About this exercise:
Write out only the lines from the line that holds "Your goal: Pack" to the end of the listing below, inclusive, with the pictures omitted.

Stored data:
########
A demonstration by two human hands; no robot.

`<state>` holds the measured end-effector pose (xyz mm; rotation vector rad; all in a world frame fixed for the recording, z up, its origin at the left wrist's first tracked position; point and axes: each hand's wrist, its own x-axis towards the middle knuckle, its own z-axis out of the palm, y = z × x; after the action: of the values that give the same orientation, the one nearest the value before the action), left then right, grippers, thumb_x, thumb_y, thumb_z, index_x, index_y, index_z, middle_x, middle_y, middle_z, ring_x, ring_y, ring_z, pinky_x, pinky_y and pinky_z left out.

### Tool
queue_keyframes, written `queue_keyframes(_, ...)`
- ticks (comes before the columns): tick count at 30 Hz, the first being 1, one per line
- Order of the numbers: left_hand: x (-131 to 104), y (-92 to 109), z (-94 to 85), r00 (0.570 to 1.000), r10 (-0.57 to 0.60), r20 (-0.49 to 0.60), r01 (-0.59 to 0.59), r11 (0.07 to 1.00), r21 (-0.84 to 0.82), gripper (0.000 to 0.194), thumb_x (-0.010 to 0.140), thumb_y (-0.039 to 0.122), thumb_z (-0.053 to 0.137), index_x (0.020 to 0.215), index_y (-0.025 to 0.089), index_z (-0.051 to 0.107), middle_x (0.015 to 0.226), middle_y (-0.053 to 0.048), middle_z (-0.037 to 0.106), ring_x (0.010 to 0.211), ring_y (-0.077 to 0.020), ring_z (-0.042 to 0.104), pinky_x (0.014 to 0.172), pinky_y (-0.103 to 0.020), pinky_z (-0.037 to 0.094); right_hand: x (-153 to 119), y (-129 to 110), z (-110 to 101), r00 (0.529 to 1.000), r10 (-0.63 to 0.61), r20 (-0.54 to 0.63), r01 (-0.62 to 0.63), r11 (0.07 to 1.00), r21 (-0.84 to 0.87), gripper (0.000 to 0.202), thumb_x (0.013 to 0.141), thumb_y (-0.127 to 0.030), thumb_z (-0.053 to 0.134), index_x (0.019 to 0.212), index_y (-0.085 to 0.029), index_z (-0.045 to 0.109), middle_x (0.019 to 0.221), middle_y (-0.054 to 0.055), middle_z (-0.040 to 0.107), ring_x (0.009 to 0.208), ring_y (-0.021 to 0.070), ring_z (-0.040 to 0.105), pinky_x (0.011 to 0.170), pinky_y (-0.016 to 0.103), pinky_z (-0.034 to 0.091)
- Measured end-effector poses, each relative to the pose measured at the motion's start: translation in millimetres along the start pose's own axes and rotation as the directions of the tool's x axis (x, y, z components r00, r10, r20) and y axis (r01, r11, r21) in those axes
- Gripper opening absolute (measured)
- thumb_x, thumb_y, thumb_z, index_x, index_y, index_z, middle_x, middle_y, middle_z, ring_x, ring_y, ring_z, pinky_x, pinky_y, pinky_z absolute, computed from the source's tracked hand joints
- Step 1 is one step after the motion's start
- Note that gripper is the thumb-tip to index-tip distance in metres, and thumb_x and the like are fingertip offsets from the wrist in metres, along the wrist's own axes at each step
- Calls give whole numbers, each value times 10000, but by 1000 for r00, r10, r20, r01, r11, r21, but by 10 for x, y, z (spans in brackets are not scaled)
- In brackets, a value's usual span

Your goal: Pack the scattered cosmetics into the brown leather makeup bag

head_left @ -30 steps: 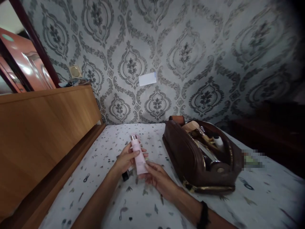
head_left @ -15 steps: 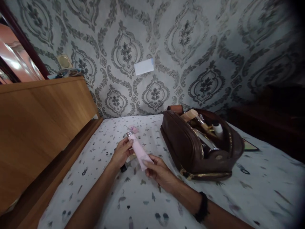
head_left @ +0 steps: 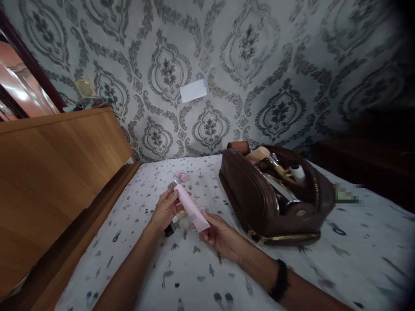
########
Response area:
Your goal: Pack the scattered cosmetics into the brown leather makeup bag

head_left @ -30 steps: 
head_left @ -15 steps: 
head_left @ +0 steps: 

There is nothing further to this answer.